To build the model, the researchers identified general principles of locomotor adaptation across a variety of task settings, and  developed a unified modular and hierarchical model of locomotor adaptation, with each component having its own unique mathematical structure.

The resulting model successfully encapsulates how humans adapt their walking in novel settings such as on a split-belt treadmill with each foot at a different speed, wearing asymmetric leg weights, and wearing  an exoskeleton. The authors report that the model successfully reproduced human locomotor adaptation phenomena across novel settings in 10 prior studies and correctly predicted the adaptation behavior observed in two new experiments conducted as part of the study.

The model has potential applications in sensorimotor learning, rehabilitation, and wearable robotics.

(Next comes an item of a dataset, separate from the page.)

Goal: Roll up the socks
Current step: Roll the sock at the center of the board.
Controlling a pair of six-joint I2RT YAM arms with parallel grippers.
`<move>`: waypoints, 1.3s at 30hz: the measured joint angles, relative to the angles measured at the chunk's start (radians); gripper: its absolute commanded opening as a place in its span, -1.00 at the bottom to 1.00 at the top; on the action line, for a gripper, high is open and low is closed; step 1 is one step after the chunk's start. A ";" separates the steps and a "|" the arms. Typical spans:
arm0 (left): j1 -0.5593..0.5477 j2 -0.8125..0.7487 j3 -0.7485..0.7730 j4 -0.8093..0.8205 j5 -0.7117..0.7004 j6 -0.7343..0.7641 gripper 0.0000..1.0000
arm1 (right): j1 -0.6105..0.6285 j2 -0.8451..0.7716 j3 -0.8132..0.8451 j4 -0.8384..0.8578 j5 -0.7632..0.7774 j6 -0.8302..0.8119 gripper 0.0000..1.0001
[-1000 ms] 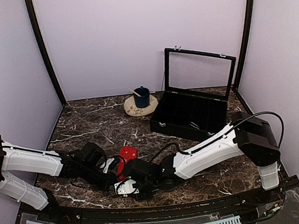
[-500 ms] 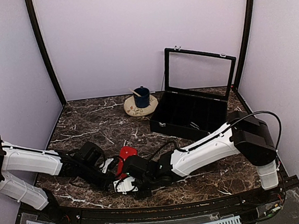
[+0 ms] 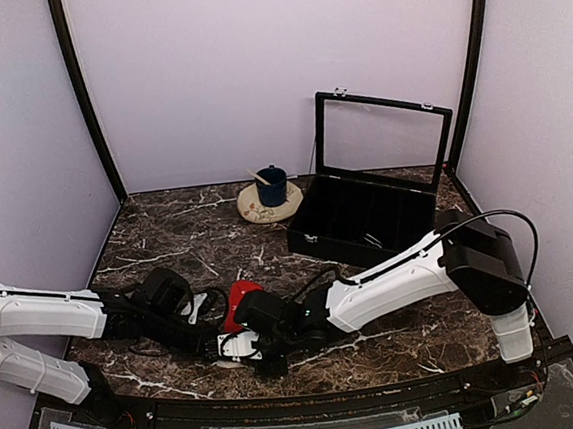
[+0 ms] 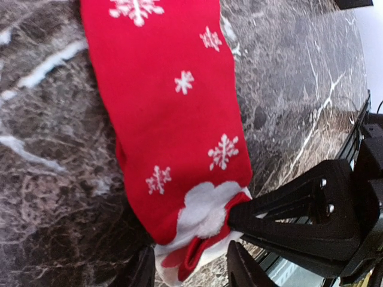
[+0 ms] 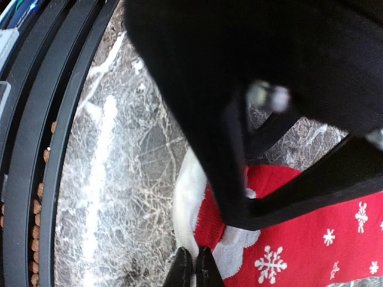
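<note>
The red sock point(image 4: 173, 119), with white snowflakes and a white cuff point(image 4: 179, 263), lies flat on the dark marble table point(image 4: 48, 197). In the top view the red sock point(image 3: 242, 297) shows between the two grippers near the front edge. My left gripper point(image 4: 190, 275) is open, with a finger on each side of the cuff end. My right gripper point(image 5: 193, 268) is shut on the white cuff point(image 5: 185, 203), and it also shows in the top view point(image 3: 236, 345). The left gripper's black body point(image 5: 239, 78) hangs over the sock. The black striped sock is out of view.
A black compartment case point(image 3: 367, 217) with its clear lid up stands at the back right. A blue mug point(image 3: 271, 186) sits on a saucer at the back centre. The black front rail point(image 5: 48, 131) runs close beside the right gripper.
The left gripper has drawn back a little to the left. The right gripper has shifted slightly left and away from the front edge with the cuff in it.
</note>
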 measured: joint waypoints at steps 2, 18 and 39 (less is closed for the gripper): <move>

“Having a model that can predict how a person will adapt to a new environment has immense utility for engineering better rehabilitation paradigms and wearable robot control,” says Seethapathi, who is also an associate investigator at MIT’s McGovern Institute. “You can think of a wearable robot itself as a new environment for the person to move in, and our model can be used to predict how a person will adapt for different robot settings. Understanding such human-robot adaptation is currently an experimentally intensive process, and our model  could help speed up the process by narrowing the search space.”